TASK DIRECTIONS ::
Write out, without any change, the lines in the material below that run from the line with "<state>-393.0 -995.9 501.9" through the line with "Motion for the", both included.

DATASET RECORDS ::
· · ·

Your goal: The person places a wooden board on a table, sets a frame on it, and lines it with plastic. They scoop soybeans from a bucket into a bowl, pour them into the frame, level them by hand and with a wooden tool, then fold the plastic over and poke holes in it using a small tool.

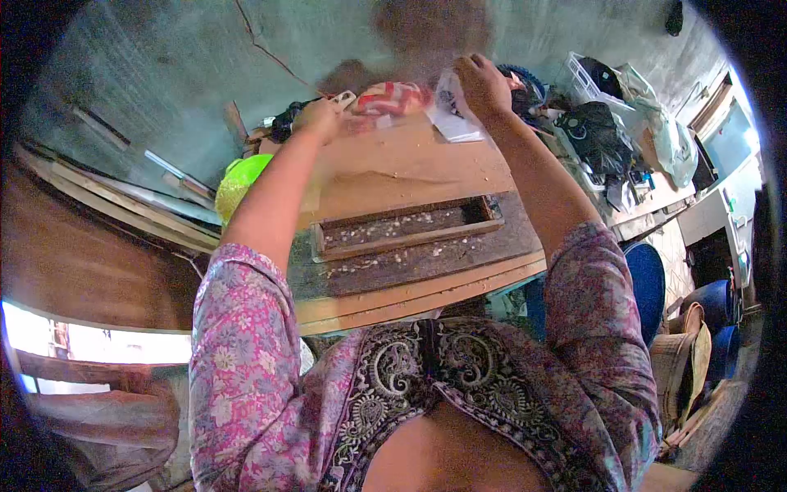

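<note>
My right hand (485, 86) is raised at the back of the table, its fingers pinched on a thin clear plastic sheet (448, 88). My left hand (321, 120), also raised and closed, is at the back left, with a small pale piece showing at its fingertips. A hazy film seems to stretch between the two hands, though its outline is faint. Below them, a shallow rectangular wooden frame (410, 239) lies on a dark board (459, 256). Small whitish bits are scattered inside the frame and along its front.
The wooden table (361, 190) carries a red-and-white cloth (393, 98) at the back and a white folded packet (456, 128). A yellow-green bag (238, 184) sits at left. Black bags (592, 135) and a white crate (586, 82) crowd the right. Blue barrels (646, 279) stand lower right.
</note>
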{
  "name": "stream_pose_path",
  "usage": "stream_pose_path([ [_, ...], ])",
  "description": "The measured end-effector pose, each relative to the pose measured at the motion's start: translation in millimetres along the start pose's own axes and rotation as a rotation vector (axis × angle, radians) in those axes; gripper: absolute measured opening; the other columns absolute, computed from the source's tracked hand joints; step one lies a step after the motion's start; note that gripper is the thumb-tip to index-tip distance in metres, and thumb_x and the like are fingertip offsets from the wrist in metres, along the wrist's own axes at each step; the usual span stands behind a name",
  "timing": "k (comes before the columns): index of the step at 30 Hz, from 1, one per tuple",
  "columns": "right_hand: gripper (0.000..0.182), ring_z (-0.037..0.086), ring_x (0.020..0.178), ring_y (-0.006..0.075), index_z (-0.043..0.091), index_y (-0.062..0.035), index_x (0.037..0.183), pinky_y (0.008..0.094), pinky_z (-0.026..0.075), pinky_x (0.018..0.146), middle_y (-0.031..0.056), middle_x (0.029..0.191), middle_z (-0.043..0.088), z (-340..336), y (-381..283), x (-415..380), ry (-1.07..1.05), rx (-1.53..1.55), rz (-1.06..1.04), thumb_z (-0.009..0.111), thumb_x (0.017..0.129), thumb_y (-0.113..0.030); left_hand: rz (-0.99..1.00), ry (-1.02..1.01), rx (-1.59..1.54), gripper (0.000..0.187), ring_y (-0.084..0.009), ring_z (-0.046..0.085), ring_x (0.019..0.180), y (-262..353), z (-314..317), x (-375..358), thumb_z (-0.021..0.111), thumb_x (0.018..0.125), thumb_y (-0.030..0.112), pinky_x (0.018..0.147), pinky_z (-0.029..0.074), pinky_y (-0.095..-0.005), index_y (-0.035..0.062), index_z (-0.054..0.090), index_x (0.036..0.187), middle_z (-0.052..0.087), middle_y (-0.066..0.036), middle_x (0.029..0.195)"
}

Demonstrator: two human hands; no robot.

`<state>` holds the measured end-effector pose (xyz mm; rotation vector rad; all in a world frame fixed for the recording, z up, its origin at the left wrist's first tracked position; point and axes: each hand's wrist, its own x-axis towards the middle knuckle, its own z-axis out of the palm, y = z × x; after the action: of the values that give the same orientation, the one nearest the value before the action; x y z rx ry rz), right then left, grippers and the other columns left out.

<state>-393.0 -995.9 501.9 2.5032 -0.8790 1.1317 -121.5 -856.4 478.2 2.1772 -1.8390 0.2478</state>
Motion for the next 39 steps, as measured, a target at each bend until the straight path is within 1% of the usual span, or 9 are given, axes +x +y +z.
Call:
stream_pose_path([
  [4,0.014,0.055,0.075,0.0303,0.053,-0.0119,0.086,0.0384,0.047,0.061,0.0102,0.082,0.052,-20.1,-22.0,9.3,0.04,-0.061,-0.074,0.046,0.075,-0.018,-0.124,-0.259,-0.244,0.029,-0.0312,0.057,0.072,9.7,10.5,-1.7,0.053,0.073,0.031,0.066,0.045,-0.0394,0.0041,0.059,0.082,0.059,-0.018,0.08],
  [6,0.014,0.056,0.073,0.0303,0.053,-0.0131,0.086,0.0382,0.047,0.059,0.0094,0.083,0.052,-24.9,-43.7,11.0,-0.023,-0.019,-0.158,0.046,0.076,-0.019,0.316,0.501,0.01,0.029,-0.0335,0.055,0.081,28.6,37.4,-2.0,0.053,0.071,0.026,0.073,0.044,-0.0397,0.0035,0.056,0.09,0.056,-0.021,0.091],
  [13,0.022,0.057,0.068,0.0307,0.054,-0.014,0.091,0.0417,0.046,0.059,0.0121,0.076,0.057,-30.8,-33.5,11.2,0.032,0.108,-0.281,0.049,0.078,-0.031,0.118,0.165,-0.34,0.017,-0.0327,0.054,0.082,58.4,27.6,-29.1,0.046,0.074,0.015,0.072,0.043,-0.0411,0.0086,0.056,0.086,0.056,-0.017,0.088],
  [18,0.016,0.053,0.083,0.0238,0.057,-0.0152,0.088,0.034,0.044,0.071,0.0061,0.084,0.053,-67.9,-11.2,-48.5,0.131,-0.18,-0.468,0.05,0.077,-0.023,0.261,0.499,-0.046,0.009,-0.0303,0.055,0.073,21.2,-7.0,-62.4,0.049,0.077,0.014,0.063,0.045,-0.0401,0.0057,0.052,0.078,0.054,-0.013,0.084],
  [21,0.014,0.052,0.083,0.0241,0.058,-0.0137,0.086,0.0352,0.042,0.072,0.0061,0.083,0.054,-67.3,-10.6,-111.2,-0.121,-0.033,-0.039,0.051,0.075,-0.019,0.454,0.667,-0.026,0.006,-0.0297,0.054,0.072,41.3,-25.2,-119.4,0.051,0.076,0.01,0.061,0.045,-0.0393,0.0049,0.049,0.078,0.052,-0.012,0.08],
  [25,0.016,0.049,0.088,0.026,0.059,-0.0121,0.084,0.0381,0.038,0.078,0.0059,0.086,0.054,-50.9,-0.3,-208.5,-0.162,0.102,-0.077,0.055,0.069,-0.017,0.382,0.167,0.043,0.007,-0.0273,0.053,0.075,39.6,26.7,-204.4,0.048,0.077,0.012,0.063,0.044,-0.0378,0.0065,0.049,0.081,0.053,-0.009,0.081],
  [34,0.016,0.049,0.092,0.0284,0.059,-0.0084,0.081,0.0417,0.035,0.082,0.0087,0.096,0.052,-36.4,-14.0,-236.2,-0.596,0.092,0.03,0.055,0.066,-0.007,0.282,0.109,-0.032,0.011,-0.0247,0.053,0.08,47.1,77.8,-250.0,0.05,0.074,0.013,0.07,0.043,-0.0353,0.0093,0.051,0.084,0.053,-0.006,0.087],
  [36,0.023,0.049,0.096,0.0302,0.06,-0.0098,0.088,0.0423,0.034,0.085,0.0091,0.106,0.051,-40.9,-25.1,-191.0,-1.076,-0.048,0.172,0.058,0.065,-0.01,0.042,-0.021,-0.244,0.012,-0.0259,0.051,0.087,48.0,79.3,-246.9,0.053,0.073,0.014,0.074,0.042,-0.0366,0.0085,0.052,0.084,0.052,-0.007,0.095],
  [39,0.026,0.048,0.098,0.0319,0.06,-0.0105,0.091,0.0431,0.034,0.086,0.0091,0.111,0.049,-9.7,1.6,-184.2,-0.985,0.295,0.09,0.058,0.065,-0.012,0.123,-0.019,-0.19,0.025,-0.0288,0.045,0.101,45.3,73.4,-245.4,0.056,0.073,0.021,0.085,0.036,-0.0396,0.0084,0.051,0.094,0.047,-0.009,0.109],
])
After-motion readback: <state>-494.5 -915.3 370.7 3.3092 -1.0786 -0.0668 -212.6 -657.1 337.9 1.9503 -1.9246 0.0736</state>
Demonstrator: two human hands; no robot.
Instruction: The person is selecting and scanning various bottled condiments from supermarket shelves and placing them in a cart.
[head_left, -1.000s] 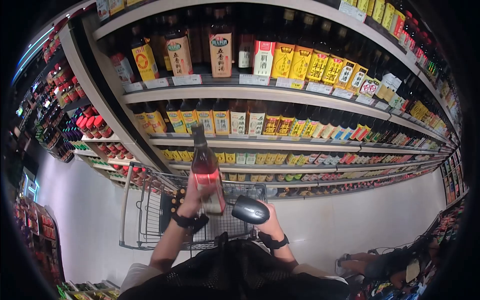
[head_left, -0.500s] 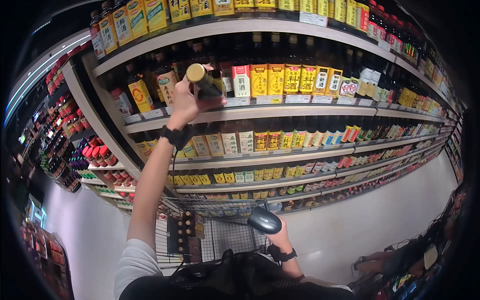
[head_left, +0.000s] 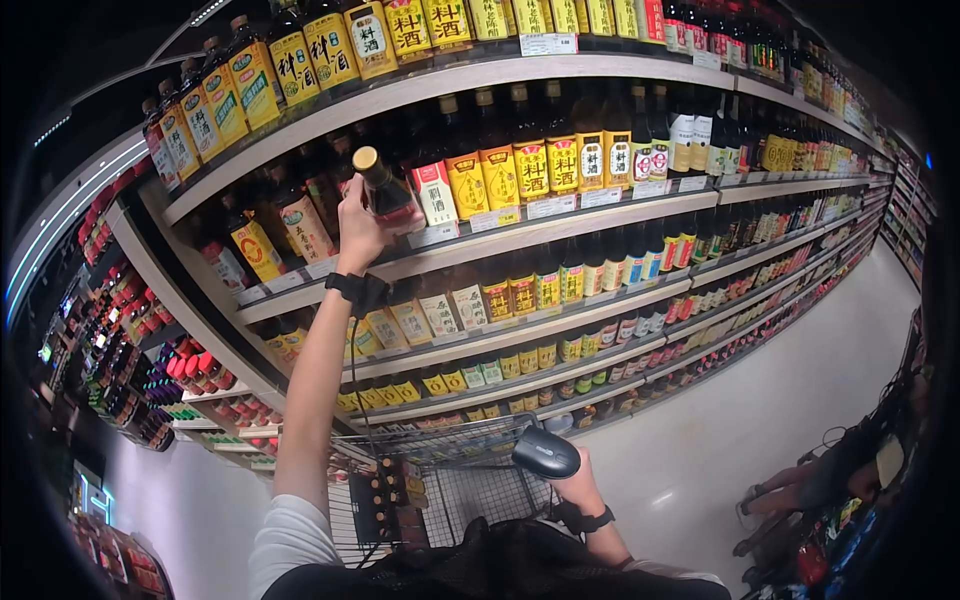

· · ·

RESULT FOR THIS TASK ::
<state>-393.0 -995.9 501.9 2.5032 -0.8790 1.1317 -121.5 -856.4 478.2 2.1772 -1.8390 0.2478</state>
Motion for the next 39 steps, as measured, a target at each bend until the straight path is within 1% of the usual span, or 9 are given, axes +x +y +z.

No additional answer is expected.